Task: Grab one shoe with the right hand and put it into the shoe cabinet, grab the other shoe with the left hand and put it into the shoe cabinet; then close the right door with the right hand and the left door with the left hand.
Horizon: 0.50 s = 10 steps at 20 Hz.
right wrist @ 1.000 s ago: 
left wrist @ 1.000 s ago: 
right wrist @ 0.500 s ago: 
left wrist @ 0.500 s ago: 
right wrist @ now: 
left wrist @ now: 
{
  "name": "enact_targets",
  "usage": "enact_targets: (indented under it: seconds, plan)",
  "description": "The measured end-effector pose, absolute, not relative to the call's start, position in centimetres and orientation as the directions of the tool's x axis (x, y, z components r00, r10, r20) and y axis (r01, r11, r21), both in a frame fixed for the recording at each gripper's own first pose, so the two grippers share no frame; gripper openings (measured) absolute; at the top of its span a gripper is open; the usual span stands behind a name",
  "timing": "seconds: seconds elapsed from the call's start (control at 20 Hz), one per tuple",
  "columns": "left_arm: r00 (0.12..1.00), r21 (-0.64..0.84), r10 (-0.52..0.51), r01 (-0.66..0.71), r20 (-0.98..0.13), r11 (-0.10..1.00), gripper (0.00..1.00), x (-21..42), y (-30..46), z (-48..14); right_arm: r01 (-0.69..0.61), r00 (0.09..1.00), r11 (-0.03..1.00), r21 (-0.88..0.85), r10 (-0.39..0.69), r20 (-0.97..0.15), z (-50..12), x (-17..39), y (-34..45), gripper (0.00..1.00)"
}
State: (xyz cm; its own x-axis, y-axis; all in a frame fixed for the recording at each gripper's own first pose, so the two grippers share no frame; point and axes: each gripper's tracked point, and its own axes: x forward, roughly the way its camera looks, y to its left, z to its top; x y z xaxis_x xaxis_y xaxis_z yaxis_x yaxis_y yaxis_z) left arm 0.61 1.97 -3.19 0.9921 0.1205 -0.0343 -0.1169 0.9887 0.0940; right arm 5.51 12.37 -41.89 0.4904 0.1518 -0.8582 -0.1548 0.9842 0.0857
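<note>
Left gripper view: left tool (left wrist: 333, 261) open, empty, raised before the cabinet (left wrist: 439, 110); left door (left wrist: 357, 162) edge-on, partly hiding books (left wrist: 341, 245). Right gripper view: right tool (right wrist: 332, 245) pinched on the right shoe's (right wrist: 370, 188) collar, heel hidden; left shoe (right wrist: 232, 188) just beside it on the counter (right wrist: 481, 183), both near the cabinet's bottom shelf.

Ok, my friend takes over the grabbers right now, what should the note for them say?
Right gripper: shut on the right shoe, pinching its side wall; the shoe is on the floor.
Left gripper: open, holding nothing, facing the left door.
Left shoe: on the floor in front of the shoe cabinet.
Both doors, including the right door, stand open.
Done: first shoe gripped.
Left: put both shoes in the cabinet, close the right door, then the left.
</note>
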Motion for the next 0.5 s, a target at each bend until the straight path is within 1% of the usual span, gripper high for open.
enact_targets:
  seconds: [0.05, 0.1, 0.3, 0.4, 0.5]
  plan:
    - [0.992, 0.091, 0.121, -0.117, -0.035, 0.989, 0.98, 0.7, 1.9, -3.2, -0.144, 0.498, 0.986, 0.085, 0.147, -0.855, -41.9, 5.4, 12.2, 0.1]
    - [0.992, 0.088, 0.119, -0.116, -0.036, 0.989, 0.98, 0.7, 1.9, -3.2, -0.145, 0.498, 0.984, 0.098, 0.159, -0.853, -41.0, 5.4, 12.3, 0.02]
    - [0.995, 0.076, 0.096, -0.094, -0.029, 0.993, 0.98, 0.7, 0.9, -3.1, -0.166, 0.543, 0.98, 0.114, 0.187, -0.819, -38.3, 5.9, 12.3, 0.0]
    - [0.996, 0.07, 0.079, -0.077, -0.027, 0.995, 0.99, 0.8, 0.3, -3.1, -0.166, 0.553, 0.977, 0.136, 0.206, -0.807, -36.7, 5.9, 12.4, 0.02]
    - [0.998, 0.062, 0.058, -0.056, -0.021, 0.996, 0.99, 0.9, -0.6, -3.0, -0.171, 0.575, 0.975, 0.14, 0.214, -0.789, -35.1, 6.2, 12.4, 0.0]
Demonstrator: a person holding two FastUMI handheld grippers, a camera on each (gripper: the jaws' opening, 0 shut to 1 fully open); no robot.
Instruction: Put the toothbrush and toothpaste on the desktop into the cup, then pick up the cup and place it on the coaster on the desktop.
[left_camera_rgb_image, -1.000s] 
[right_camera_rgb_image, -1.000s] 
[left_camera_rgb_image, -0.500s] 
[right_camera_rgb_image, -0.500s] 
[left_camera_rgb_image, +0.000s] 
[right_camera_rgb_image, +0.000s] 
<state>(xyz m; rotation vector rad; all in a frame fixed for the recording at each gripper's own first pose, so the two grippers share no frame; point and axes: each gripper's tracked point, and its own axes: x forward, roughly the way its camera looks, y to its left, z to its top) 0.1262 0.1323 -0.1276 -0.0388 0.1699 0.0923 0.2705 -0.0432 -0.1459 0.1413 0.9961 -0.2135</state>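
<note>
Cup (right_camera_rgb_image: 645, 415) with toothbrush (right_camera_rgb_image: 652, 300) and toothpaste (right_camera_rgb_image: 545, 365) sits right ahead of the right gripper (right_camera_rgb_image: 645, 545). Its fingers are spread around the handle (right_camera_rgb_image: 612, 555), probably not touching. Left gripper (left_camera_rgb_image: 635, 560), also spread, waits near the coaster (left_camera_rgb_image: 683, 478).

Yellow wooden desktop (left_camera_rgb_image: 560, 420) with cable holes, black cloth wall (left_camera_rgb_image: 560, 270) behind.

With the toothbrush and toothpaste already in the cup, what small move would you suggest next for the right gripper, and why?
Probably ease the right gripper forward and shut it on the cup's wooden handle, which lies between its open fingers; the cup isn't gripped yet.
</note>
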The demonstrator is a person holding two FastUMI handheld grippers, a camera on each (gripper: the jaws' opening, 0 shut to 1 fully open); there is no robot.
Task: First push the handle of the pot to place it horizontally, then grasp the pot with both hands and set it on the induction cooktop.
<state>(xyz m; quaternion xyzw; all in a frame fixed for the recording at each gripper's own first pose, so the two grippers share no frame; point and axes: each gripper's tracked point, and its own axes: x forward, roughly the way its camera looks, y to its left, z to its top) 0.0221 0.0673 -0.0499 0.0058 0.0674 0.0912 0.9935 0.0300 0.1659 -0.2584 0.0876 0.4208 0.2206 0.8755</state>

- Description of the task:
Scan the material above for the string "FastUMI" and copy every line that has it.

- Finished task:
Demonstrator: a person holding two FastUMI handheld grippers, a camera on each (gripper: the jaws' opening, 0 shut to 1 fully open); no robot.
The demonstrator is a person holding two FastUMI handheld grippers, a camera on each (gripper: the jaws' opening, 0 shut to 1 fully open); there is no robot.

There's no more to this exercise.